TASK DESCRIPTION >> Below are the entries to work from; restate word for word the portion that opens with the line containing "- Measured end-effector" and closes with the line containing "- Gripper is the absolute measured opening", keeping both.

[Recorded data]
::::
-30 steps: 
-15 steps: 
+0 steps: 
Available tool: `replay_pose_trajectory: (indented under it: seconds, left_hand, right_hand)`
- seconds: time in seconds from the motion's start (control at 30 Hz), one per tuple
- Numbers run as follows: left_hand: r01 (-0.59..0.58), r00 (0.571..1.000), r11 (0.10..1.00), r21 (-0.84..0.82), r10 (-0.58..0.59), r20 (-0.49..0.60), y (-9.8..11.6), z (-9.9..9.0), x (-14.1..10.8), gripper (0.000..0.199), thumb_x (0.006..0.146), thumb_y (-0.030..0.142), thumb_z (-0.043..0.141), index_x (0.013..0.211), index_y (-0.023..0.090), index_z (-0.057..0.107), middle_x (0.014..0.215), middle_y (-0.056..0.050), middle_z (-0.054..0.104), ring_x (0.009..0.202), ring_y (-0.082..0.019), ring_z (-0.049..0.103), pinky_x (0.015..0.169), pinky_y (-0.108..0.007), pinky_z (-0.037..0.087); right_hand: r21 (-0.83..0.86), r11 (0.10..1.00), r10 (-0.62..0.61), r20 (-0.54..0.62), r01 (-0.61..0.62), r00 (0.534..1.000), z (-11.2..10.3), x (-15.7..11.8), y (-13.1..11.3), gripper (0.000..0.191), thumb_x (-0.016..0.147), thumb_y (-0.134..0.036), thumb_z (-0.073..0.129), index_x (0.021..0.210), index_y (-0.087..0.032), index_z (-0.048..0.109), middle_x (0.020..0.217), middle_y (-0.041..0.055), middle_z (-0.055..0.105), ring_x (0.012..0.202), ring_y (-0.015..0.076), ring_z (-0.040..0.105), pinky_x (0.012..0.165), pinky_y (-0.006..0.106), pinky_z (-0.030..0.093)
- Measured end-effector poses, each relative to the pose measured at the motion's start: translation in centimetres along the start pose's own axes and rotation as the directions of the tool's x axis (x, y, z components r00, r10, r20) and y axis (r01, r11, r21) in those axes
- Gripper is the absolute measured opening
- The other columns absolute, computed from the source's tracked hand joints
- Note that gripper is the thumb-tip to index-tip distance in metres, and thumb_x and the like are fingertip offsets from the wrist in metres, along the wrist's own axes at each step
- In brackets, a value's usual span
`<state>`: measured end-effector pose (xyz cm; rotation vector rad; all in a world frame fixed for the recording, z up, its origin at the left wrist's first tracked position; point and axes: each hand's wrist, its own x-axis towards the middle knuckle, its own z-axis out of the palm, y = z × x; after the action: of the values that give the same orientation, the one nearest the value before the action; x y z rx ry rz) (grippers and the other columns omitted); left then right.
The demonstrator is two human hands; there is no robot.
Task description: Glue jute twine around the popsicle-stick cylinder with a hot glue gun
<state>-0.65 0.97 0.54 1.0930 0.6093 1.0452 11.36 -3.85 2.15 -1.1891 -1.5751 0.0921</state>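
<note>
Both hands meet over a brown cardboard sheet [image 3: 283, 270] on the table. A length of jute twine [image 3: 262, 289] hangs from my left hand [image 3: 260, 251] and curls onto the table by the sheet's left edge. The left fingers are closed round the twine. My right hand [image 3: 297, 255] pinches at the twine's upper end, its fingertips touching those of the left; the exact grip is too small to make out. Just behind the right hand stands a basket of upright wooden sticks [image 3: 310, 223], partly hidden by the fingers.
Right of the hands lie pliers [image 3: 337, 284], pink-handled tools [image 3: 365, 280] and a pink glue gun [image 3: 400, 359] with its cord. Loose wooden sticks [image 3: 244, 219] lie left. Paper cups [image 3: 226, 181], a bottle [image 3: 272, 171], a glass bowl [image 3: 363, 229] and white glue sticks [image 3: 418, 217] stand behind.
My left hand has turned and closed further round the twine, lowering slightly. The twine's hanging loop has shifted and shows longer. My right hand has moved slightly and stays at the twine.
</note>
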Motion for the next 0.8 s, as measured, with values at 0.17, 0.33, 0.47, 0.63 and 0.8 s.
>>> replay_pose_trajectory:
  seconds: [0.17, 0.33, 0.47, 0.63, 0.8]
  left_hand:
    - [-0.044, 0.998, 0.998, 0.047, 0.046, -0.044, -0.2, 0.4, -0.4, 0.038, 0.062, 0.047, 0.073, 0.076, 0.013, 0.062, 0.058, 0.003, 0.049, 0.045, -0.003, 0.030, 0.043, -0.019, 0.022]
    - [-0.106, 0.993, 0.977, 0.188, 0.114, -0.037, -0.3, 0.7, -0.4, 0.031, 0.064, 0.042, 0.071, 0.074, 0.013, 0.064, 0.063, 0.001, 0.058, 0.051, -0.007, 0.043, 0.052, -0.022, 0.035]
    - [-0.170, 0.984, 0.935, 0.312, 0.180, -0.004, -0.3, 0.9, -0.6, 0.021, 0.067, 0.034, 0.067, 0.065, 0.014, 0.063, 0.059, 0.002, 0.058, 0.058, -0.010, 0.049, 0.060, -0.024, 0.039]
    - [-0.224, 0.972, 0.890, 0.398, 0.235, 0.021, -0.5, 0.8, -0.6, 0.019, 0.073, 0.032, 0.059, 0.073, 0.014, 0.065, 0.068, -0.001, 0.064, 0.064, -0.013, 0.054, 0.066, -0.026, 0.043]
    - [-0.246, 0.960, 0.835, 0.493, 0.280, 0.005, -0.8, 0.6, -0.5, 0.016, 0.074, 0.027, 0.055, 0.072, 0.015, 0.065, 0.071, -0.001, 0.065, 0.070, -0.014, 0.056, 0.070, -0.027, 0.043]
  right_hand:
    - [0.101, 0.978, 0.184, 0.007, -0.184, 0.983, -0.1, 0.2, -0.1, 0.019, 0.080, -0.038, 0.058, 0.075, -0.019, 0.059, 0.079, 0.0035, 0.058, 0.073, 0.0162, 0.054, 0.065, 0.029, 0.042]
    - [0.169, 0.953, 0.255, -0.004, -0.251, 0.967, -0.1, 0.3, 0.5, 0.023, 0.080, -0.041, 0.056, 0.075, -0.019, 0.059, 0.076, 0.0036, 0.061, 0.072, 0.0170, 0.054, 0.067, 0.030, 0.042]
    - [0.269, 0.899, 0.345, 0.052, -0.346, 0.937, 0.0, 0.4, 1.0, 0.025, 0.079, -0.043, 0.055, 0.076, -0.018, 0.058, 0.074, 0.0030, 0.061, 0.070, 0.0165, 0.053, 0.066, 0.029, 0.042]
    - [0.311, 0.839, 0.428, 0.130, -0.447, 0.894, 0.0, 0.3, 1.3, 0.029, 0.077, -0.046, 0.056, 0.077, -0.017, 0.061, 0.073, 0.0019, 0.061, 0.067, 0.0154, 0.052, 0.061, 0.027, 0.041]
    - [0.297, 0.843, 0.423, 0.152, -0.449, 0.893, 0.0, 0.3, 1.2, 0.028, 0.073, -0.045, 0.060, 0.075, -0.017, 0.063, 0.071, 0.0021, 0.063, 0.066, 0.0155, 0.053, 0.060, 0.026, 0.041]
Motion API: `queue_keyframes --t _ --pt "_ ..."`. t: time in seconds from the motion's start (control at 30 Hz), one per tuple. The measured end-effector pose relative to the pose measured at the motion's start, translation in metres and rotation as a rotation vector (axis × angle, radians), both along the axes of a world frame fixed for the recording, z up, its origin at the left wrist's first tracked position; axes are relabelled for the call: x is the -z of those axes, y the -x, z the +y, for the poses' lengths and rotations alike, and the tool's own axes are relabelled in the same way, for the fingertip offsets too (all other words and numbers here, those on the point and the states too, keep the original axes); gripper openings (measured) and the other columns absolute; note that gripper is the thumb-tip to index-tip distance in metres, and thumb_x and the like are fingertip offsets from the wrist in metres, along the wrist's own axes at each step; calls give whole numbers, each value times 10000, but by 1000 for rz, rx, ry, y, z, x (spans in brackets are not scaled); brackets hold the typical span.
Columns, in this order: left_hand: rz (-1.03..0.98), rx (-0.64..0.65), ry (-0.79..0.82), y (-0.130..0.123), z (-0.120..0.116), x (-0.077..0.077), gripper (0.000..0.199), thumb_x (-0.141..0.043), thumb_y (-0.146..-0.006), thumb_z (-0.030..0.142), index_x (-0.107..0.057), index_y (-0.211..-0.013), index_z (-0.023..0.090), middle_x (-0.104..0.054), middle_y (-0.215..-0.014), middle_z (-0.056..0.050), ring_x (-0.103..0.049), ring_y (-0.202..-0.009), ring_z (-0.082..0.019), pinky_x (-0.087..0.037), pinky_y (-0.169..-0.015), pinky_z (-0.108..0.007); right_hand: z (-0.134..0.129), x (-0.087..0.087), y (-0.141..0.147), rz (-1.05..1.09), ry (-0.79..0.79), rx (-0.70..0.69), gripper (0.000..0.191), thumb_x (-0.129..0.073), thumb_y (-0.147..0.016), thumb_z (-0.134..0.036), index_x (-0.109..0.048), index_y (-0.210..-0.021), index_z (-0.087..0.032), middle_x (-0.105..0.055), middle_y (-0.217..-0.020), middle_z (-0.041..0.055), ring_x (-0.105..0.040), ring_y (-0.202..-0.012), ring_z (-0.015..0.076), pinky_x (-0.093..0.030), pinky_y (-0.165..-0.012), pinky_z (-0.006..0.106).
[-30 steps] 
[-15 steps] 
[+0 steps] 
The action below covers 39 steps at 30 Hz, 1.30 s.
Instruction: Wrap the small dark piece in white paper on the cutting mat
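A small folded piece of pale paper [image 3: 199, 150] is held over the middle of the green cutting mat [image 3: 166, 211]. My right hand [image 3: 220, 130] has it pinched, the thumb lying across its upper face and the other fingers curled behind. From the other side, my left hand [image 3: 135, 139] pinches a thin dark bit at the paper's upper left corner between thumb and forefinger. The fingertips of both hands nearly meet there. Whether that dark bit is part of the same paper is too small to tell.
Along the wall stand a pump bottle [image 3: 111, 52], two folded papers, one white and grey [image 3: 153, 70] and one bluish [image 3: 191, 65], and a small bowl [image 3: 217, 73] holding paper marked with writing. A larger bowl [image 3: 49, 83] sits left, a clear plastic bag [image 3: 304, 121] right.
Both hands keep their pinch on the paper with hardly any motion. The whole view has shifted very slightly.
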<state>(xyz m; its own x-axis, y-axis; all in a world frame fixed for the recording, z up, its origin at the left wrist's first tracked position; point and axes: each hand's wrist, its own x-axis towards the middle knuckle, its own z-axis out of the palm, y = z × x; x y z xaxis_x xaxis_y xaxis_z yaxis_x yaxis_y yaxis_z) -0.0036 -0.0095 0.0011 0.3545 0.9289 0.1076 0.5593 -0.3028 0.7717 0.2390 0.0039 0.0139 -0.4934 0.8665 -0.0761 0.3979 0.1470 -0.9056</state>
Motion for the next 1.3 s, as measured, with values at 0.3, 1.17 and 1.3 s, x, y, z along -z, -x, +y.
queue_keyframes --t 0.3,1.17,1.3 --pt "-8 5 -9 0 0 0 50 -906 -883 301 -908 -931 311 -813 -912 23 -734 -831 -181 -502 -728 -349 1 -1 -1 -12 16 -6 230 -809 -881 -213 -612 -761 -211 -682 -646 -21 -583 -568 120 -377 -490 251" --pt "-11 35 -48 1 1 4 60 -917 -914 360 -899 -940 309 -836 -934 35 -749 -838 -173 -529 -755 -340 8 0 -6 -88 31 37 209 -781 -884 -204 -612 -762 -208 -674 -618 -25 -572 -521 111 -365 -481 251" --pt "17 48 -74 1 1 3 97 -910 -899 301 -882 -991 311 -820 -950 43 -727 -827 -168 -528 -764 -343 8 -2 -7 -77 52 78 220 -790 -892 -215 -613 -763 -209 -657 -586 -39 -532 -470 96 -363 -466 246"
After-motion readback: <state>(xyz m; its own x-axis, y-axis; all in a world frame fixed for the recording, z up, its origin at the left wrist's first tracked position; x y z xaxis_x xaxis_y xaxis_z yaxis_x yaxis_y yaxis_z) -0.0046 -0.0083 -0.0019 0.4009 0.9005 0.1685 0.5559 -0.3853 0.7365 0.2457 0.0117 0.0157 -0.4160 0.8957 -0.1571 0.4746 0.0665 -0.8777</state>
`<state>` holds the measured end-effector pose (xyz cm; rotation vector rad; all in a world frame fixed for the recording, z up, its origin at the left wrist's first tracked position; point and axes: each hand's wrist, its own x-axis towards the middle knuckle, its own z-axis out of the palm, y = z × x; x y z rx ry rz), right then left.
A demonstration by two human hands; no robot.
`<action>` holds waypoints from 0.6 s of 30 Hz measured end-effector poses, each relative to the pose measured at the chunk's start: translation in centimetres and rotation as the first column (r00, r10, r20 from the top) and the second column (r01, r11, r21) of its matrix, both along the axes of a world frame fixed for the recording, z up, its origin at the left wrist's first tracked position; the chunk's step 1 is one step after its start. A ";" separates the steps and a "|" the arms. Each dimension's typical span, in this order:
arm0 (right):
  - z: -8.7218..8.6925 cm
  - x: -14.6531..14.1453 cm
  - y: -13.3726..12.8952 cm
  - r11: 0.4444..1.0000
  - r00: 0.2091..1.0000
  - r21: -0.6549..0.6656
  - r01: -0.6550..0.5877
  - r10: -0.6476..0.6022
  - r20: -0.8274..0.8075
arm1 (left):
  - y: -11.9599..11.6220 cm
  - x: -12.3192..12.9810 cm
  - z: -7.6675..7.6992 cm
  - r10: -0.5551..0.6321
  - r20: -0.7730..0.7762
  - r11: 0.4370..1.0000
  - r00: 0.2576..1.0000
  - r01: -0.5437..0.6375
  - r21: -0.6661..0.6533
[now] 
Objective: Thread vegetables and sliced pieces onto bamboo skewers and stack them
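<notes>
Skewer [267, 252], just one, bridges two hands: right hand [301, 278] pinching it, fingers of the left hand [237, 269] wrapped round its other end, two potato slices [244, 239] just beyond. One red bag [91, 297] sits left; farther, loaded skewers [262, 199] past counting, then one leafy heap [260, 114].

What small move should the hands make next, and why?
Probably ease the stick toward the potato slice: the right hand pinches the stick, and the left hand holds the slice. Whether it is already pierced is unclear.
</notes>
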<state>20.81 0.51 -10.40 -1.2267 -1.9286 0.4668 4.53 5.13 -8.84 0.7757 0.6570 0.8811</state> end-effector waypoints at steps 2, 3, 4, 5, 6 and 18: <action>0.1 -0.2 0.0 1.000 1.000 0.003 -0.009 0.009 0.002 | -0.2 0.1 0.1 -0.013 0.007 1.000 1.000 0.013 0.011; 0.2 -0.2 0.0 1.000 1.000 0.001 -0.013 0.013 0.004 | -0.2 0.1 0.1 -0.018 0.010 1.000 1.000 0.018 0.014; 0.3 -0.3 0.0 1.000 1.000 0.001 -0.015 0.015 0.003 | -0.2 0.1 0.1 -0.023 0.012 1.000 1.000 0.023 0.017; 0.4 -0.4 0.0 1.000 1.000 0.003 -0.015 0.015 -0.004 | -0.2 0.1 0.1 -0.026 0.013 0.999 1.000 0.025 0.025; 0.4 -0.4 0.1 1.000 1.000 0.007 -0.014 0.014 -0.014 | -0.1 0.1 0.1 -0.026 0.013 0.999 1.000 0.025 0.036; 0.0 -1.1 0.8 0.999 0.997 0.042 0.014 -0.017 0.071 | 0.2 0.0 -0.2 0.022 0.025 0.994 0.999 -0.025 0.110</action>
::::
TASK ANSWER >>
- Measured end-effector poses, each relative to the pose measured at the motion's start: translation in centimetres along the start pose's own axes and rotation as the directions of the tool's x axis (x, y, z components r00, r10, r20) and y axis (r01, r11, r21) in those axes
- Gripper is the absolute measured opening

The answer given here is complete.